Activity: Work out how many lines in the data that follows contain "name". Write nothing but the number.

········

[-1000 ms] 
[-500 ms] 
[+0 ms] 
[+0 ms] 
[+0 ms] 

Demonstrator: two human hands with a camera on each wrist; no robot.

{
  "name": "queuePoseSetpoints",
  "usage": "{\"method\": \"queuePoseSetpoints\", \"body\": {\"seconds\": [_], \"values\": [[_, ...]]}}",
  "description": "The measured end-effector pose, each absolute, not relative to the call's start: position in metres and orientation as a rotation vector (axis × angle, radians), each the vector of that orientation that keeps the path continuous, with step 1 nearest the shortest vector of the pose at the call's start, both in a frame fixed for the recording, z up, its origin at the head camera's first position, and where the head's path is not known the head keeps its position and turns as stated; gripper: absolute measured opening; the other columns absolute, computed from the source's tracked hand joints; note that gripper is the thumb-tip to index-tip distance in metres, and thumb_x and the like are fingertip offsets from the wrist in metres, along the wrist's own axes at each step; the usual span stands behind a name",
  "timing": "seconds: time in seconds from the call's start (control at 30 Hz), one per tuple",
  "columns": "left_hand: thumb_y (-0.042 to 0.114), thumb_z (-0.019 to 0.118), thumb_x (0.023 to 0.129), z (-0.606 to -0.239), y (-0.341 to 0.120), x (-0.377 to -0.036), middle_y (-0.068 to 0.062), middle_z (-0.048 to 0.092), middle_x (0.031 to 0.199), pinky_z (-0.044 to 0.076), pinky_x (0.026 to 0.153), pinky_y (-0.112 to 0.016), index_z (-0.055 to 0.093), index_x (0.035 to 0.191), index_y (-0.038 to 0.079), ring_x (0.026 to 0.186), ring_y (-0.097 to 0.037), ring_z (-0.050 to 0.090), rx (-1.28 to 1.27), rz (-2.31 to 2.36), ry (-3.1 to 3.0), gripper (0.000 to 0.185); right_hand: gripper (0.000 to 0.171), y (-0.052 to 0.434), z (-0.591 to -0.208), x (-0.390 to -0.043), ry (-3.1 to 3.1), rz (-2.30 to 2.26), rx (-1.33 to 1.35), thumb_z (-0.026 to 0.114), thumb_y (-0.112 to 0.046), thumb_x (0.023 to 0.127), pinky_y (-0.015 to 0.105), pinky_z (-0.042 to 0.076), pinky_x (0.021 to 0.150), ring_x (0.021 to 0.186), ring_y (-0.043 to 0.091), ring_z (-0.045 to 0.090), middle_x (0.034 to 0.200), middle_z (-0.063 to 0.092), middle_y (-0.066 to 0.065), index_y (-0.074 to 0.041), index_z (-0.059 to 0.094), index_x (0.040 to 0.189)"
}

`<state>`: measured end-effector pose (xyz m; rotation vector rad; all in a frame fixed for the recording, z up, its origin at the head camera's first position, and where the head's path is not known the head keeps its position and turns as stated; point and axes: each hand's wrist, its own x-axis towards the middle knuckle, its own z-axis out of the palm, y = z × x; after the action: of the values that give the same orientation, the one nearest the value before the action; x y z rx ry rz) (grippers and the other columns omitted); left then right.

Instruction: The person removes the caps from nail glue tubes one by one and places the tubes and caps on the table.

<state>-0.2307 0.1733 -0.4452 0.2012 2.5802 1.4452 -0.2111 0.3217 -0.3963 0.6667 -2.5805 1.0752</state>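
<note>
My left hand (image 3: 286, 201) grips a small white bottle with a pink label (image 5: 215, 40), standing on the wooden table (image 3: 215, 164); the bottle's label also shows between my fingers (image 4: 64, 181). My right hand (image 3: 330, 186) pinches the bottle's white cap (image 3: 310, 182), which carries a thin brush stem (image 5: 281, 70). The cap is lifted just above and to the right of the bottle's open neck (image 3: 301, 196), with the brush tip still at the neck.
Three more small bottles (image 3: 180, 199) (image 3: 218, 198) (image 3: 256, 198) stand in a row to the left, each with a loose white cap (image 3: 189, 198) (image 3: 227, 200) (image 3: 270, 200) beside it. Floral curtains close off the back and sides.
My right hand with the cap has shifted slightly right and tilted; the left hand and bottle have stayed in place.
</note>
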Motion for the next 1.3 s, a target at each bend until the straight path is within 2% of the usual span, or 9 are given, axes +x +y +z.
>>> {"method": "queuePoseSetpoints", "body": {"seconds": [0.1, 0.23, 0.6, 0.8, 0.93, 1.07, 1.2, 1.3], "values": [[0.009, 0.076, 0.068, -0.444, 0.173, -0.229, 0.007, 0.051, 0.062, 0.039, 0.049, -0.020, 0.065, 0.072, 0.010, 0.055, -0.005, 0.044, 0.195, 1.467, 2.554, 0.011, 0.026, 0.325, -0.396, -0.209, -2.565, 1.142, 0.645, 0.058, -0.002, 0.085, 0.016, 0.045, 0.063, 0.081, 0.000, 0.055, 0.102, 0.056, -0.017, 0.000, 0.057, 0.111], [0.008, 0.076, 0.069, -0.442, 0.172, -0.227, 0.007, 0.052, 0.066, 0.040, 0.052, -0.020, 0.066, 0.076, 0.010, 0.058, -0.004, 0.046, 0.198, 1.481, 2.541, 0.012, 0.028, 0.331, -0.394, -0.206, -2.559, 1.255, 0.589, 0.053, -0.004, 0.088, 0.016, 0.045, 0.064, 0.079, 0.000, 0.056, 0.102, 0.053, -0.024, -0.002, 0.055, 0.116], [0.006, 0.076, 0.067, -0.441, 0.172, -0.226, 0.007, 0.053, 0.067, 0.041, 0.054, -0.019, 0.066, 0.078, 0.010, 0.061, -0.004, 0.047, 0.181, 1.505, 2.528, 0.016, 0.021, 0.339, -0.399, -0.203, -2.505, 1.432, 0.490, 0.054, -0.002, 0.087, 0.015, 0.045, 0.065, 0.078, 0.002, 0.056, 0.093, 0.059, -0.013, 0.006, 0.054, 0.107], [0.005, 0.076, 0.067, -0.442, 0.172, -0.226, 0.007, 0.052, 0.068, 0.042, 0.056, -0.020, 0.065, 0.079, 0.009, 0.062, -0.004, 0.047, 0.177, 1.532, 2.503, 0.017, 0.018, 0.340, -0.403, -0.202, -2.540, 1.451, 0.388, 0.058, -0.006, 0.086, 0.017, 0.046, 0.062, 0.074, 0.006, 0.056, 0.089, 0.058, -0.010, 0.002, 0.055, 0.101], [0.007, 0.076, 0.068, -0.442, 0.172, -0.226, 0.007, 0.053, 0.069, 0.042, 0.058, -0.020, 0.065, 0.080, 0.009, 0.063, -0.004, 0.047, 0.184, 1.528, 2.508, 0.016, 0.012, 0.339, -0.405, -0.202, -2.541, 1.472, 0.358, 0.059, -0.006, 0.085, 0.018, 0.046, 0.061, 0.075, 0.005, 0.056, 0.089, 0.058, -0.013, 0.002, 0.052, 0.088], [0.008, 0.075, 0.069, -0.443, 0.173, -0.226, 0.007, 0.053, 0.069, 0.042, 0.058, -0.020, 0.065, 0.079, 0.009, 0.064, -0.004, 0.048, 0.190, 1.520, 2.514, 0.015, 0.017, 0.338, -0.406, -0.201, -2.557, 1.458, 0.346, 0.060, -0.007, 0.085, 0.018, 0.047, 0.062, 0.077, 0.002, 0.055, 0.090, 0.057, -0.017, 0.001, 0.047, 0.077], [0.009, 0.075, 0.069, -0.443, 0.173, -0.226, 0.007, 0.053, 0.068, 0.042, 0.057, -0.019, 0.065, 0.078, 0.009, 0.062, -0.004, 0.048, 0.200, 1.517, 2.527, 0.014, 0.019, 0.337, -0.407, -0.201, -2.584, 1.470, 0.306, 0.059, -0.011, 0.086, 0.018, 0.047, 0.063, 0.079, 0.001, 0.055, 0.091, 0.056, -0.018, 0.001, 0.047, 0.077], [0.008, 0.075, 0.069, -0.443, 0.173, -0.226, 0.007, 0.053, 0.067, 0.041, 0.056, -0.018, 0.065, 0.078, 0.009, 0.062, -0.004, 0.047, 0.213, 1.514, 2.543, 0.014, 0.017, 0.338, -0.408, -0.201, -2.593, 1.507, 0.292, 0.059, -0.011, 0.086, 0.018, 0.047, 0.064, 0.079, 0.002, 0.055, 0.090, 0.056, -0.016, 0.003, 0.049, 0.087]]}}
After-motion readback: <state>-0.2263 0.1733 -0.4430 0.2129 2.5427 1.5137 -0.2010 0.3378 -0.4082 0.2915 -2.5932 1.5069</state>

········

Your response: 2